- Opening Delimiter -

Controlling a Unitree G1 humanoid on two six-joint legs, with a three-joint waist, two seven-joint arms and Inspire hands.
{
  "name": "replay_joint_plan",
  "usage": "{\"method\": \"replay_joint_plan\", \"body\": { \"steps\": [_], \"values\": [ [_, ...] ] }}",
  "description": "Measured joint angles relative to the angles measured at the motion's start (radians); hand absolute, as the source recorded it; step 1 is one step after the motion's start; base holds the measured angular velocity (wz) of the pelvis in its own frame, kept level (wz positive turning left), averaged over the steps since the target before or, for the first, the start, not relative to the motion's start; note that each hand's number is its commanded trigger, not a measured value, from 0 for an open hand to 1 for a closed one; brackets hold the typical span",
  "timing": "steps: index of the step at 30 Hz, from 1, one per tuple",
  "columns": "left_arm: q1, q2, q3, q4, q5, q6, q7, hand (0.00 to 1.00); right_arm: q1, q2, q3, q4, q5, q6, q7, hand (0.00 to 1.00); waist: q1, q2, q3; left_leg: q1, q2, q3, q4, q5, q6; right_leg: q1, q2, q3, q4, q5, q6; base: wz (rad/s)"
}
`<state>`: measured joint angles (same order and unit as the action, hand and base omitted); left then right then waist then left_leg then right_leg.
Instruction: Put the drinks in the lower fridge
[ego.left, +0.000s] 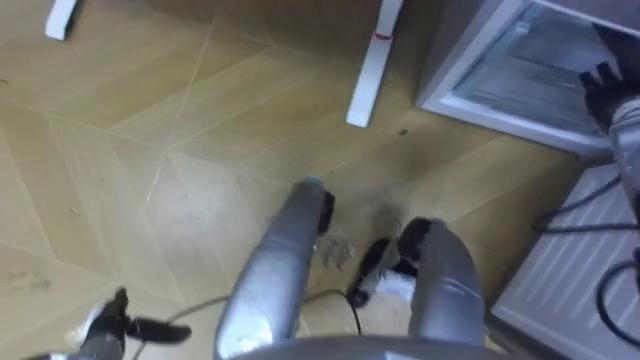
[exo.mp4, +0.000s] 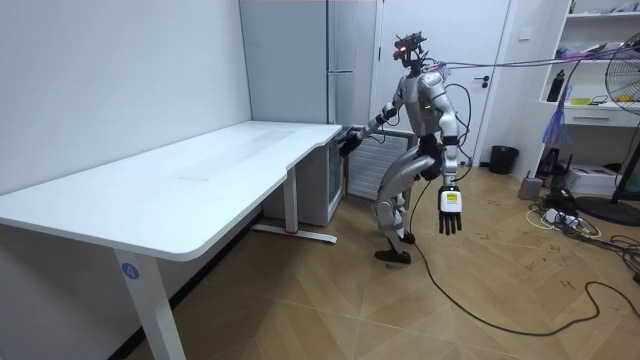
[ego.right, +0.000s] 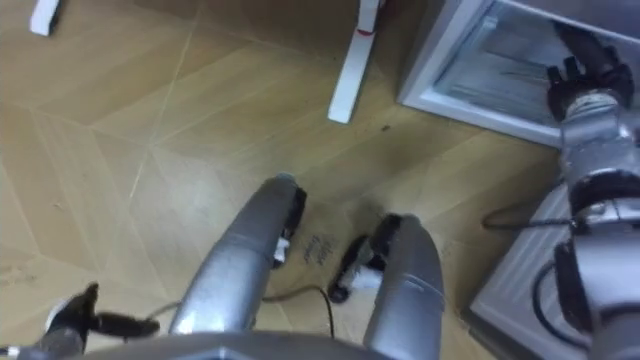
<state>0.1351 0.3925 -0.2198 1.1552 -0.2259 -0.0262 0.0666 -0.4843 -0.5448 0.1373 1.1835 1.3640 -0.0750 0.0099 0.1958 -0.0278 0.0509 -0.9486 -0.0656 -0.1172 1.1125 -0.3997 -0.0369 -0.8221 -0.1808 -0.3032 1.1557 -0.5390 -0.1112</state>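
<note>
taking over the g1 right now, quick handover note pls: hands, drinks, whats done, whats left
Left hand: open, hangs at the robot's side, holds nothing.
Right hand: stretched out to the opening of the lower fridge; its grip cannot be told.
Drinks: whether any are in the fridge cannot be told.
Done: the robot stands at the fridge, beside the white desk, and the lower compartment is open.
Left: probably the whole job of fetching the drinks and putting them in.
</note>
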Motion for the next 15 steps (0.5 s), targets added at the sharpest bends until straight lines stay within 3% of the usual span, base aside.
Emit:
{"method": "replay_joint_plan", "body": {
  "steps": [6, 8, 12, 15],
  "values": [
    [-0.006, 0.001, 0.019, 0.026, 0.002, -0.003, -0.042, 0.0, 0.159, -0.002, 0.097, 0.064, -0.398, 0.005, 0.155, 0.0, -0.002, 0.029, -0.016, 0.174, 0.007, 0.006, -0.158, 0.02, 0.005, 0.159, 0.024, 0.005, -0.166, 0.04, 0.018, -0.07],
    [-0.008, 0.001, 0.019, 0.029, 0.004, -0.005, -0.059, 0.0, 0.194, 0.007, 0.108, 0.065, -0.539, 0.013, 0.187, 0.0, -0.003, 0.036, -0.0189, 0.22, 0.02, 0.021, -0.202, 0.024, 0.008, 0.201, 0.033, 0.009, -0.212, 0.05, 0.018, -0.15],
    [-0.026, -0.01, 0.019, 0.053, 0.004, -0.005, -0.075, 0.0, 0.249, 0.05, 0.136, 0.065, -0.715, 0.013, 0.231, 0.0, -0.022, 0.041, -0.0213, 0.309, 0.038, 0.045, -0.276, 0.032, 0.009, 0.282, 0.046, 0.011, -0.292, 0.063, 0.021, -0.12],
    [-0.025, -0.042, 0.019, 0.056, 0.003, -0.007, -0.079, 0.0, 0.293, 0.099, 0.138, 0.067, -0.791, 0.011, 0.262, 0.0, -0.053, 0.038, -0.0208, 0.387, 0.04, 0.051, -0.352, 0.047, 0.011, 0.359, 0.05, 0.004, -0.366, 0.077, 0.031, 0.05]
  ]
}}
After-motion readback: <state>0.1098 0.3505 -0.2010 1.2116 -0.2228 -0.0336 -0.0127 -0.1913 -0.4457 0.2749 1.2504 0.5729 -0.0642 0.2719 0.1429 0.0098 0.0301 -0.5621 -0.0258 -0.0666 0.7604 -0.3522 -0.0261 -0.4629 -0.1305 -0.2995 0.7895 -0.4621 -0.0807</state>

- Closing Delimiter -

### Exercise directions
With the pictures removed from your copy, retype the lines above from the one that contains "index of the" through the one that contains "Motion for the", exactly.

### Answer
  "timing": "steps: index of the step at 30 Hz, from 1, one per tuple",
  "columns": "left_arm: q1, q2, q3, q4, q5, q6, q7, hand (0.00 to 1.00); right_arm: q1, q2, q3, q4, q5, q6, q7, hand (0.00 to 1.00); waist: q1, q2, q3; left_leg: q1, q2, q3, q4, q5, q6; right_leg: q1, q2, q3, q4, q5, q6; base: wz (rad/s)"
}
`<state>`: measured joint angles (same order and unit as the action, hand and base omitted); left then right then waist then left_leg then right_leg.
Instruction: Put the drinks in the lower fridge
[ego.left, +0.000s] 
[exo.mp4, +0.000s] 
[ego.right, +0.000s] 
<state>0.1351 0.3925 -0.2198 1.1552 -0.2259 -0.0262 0.0666 -0.4843 -0.5448 0.1373 1.1835 1.3640 -0.0750 0.0099 0.1958 -0.0278 0.0509 -0.9486 -0.0656 -0.1172 1.1125 -0.3997 -0.0369 -0.8221 -0.1808 -0.3032 1.1557 -0.5390 -0.1112</state>
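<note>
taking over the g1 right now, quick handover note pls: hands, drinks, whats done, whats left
Left hand: open, hangs at the robot's side, holds nothing.
Right hand: stretched out to the opening of the lower fridge; its grip cannot be told.
Drinks: whether any are in the fridge cannot be told.
Done: the robot stands at the fridge, beside the white desk, and the lower compartment is open.
Left: probably the whole job of fetching the drinks and putting them in.
</note>
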Motion for the next 15 steps (0.5 s), targets added at the sharpest bends until straight lines stay within 3% of the usual span, base aside.

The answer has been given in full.